### Your objective
Transcribe word for word the lines below from the line with "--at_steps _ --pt" through the line with "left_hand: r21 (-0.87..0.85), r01", ends included.

### Source material
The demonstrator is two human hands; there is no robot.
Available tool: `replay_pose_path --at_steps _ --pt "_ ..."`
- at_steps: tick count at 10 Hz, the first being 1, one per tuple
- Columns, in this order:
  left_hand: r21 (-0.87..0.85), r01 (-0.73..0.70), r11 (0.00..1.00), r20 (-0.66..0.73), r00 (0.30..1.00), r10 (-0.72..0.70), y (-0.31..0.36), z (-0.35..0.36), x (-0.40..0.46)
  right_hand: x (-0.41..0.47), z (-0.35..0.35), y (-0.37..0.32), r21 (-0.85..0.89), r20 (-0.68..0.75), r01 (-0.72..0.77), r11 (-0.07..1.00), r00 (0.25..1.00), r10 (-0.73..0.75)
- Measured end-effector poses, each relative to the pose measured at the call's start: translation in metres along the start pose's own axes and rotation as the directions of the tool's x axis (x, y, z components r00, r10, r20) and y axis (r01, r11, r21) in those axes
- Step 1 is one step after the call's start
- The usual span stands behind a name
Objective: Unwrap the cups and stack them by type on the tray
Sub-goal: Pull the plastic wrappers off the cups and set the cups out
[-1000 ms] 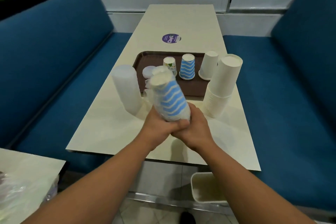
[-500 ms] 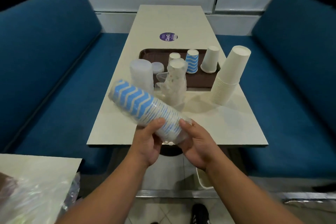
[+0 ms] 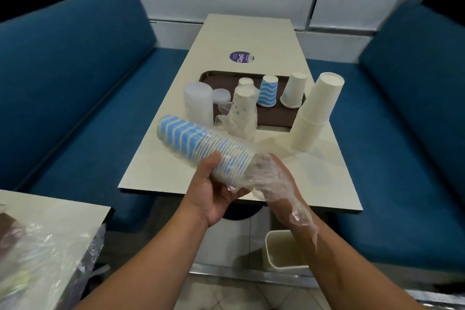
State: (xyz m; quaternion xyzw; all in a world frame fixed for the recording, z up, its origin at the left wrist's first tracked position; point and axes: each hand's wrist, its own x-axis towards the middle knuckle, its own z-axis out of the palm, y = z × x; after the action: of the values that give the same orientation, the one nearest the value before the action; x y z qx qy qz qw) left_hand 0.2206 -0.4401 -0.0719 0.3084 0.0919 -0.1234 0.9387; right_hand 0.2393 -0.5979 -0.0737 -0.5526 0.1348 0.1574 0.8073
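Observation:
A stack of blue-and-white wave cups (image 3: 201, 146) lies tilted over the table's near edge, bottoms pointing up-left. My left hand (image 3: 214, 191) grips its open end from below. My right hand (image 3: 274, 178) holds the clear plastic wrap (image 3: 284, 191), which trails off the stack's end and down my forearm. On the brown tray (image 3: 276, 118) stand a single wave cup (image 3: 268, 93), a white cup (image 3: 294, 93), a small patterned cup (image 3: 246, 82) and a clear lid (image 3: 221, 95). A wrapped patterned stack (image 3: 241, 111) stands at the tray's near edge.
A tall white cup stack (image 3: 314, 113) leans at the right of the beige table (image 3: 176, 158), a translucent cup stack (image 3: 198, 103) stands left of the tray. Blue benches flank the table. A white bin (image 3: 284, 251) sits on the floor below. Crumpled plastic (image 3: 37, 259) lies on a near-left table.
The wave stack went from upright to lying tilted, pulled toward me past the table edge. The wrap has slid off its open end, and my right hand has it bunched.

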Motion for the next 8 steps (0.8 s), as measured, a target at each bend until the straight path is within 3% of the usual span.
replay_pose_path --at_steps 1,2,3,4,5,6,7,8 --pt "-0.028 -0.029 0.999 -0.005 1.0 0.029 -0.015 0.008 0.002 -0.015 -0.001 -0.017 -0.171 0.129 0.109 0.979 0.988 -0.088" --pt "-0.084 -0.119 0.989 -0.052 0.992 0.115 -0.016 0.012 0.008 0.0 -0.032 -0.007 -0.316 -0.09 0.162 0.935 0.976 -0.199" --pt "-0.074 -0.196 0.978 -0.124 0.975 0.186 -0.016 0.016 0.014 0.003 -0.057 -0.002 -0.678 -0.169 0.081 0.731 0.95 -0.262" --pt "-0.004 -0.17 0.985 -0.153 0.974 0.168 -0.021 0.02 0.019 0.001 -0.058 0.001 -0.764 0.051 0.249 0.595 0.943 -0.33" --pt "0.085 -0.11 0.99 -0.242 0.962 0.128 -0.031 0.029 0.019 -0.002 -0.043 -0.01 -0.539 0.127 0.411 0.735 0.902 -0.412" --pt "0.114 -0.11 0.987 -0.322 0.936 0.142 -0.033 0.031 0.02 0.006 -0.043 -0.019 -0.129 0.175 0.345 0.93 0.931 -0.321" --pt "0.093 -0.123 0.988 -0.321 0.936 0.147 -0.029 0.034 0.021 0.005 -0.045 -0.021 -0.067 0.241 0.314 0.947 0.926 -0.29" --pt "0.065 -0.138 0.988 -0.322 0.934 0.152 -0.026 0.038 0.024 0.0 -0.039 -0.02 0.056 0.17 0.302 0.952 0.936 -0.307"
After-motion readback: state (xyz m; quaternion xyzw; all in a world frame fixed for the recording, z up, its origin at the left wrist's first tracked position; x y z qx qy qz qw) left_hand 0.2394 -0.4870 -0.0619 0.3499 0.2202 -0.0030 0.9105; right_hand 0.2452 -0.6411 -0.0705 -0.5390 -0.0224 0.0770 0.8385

### Final answer
Available tool: `replay_pose_path --at_steps _ --pt "_ ..."`
- at_steps: tick count at 10 Hz, the first being 1, one per tuple
- Columns, in this order:
  left_hand: r21 (-0.87..0.85), r01 (-0.73..0.70), r11 (0.00..1.00), r20 (-0.66..0.73), r00 (0.30..1.00), r10 (-0.72..0.70), y (-0.31..0.36), z (-0.35..0.36), x (-0.40..0.46)

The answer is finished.